Aim. To evaluate the effectiveness of the combined effects of biological feedback (BFB therapy) and electro-impulse stimulation (EIS) in rehabilitation of patients with pelvic floor dysfunctions. Materials and methods. A comparative prospective study included 235 women with clinical and ultrasound signs of genital prolapse stages I–IV according to POP-Q. The observation program was completed by 209 patients who were divided into group 1 with stage I–II prolapse and group 2 with stage III–IV prolapse. Vaginal extraperitoneal vaginopexy with installation of mesh implant was performed in group 2 patients before inclusion in the study. Lifestyle modification was recommended for all patients. In each group, patients were divided into subgroups of control and treatment (BOS-the-rapy and EIS). Group 1: subgroup A – control (n=47), subgroup B – treatment (n=56); group 2: subgroup C – control (n=49), subgroup D – treatment (n=57). Index of influence on the quality of life (IQOLI) and parameters of ultrasound were evaluated. Results. subgroup B IQOLI subgroup the initial value p <0.05). subgroup the of the anterior urethro-vesical the Valsalva test the alpha angle load, leveling or reducing signs of prolapse in all patients. In subgroup A, the ultrasound parameters did not change, the dynamics of the prolapse stages were not noted. After a year of the program, the size of the anterior urethro-vesical angle at rest statistically significantly decreased in subgroups C and D. In subgroup D, the rotation of the alpha angle during loading, the size of the anterior urethro-vesical angle during the Valsalva test, and the smoothness of the beta angle at rest also decreased. In subgroup C, 4 (8%) cases of recurrence of genital prolapse were recorded; in subgroup D, no relapses were observed ( p =0.023). Conclusion.

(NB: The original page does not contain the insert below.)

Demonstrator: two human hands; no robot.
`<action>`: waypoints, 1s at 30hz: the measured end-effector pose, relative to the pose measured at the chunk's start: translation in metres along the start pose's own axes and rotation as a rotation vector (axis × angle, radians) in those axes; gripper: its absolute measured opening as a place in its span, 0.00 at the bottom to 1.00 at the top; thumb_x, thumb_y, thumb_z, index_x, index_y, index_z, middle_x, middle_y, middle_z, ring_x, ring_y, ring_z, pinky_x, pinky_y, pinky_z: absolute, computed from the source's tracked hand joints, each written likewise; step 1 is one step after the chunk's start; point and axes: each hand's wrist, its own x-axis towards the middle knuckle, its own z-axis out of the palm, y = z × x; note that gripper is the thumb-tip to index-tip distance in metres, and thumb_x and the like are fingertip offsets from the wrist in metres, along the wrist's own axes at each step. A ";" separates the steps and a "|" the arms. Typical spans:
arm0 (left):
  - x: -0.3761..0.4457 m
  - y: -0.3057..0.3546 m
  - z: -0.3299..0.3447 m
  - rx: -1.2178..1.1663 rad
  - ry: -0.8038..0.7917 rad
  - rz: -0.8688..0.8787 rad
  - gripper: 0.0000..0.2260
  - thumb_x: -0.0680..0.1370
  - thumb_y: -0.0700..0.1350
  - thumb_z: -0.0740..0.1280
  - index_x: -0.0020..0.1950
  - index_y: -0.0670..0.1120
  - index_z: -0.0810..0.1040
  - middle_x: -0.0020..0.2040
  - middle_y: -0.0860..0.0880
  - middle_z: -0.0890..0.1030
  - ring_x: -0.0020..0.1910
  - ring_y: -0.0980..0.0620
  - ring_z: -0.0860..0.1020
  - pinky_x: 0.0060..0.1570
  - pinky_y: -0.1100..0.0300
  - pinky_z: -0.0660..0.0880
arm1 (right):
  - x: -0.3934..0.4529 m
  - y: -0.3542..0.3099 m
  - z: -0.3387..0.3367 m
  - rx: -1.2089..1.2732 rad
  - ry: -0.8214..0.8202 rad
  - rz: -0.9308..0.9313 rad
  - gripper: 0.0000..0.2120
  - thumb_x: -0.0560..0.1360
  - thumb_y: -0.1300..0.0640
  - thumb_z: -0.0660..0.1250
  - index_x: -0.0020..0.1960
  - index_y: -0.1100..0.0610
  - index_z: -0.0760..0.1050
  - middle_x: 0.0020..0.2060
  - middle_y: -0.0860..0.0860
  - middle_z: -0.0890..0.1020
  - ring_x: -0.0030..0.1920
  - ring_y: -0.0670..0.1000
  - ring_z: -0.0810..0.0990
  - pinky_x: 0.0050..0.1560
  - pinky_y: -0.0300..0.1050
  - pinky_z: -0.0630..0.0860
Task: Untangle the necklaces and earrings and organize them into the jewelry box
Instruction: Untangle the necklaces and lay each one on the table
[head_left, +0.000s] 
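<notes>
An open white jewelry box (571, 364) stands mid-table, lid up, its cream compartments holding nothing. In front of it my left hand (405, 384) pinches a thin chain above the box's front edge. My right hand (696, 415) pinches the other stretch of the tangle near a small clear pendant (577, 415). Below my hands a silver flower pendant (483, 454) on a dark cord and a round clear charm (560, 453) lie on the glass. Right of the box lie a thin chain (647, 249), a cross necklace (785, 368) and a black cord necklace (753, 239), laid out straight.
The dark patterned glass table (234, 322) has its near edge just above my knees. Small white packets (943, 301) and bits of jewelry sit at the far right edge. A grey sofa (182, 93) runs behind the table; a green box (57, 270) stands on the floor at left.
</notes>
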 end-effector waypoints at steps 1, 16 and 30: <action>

In patients with genital prolapse, both I–II stages and III–IV stages after surgical treatment, the use of biofeedback therapy and EIS are more effective than the standard recommendations for lifestyle modification with regard to reducing IQOLI and changing ultrasound parameters. Adherence to rehabilitation program was 89%.
生物反馈疗法与神经肌肉电刺激在盆底功能障碍患者康复中的比较前瞻性研究
的目标。评价生物反馈(BFB)与电脉冲刺激(EIS)联合治疗盆底功能障碍的疗效。材料和方法。一项比较前瞻性研究纳入了235名女性,根据POP-Q,她们的临床和超声表现为生殖器脱垂的I-IV期。209例患者完成观察方案,分为ⅰ-ⅱ期脱垂组1和ⅲ-ⅳ期脱垂组2。第2组患者在纳入研究前行阴道腹膜外阴道手术并安装网状植入物。建议所有患者改变生活方式。在每一组中,患者被分为对照组和治疗组(BOS-the-rapy和EIS)。1组:A亚组-对照组(n=47), B亚组-治疗组(n=56);2组:C亚组-对照组(n=49), D亚组-治疗组(n=57)。评价两组患者生活质量影响指数(IQOLI)及超声指标。结果。B亚组IQOLI亚组初始值p <0.05)。前尿道膀胱的Valsalva测试α角负荷,所有患者脱垂的水平或减少迹象。在A亚组,超声参数没有改变,脱垂阶段的动态没有记录。经过一年后,C亚组和D亚组静置时前尿道膀胱角的大小均有统计学意义上的降低。在D亚组中,加载时α角的旋转、Valsalva试验时前尿道膀胱角的大小、静置时β角的平整度也有所降低。C亚组有4例(8%)阴部脱垂复发;D亚组无复发(p =0.023)。结论。在手术治疗后的I-II期和III-IV期生殖器脱垂患者中,在降低IQOLI和改变超声参数方面,使用生物反馈疗法和EIS比标准建议的生活方式改变更有效。康复计划的依从性为89%。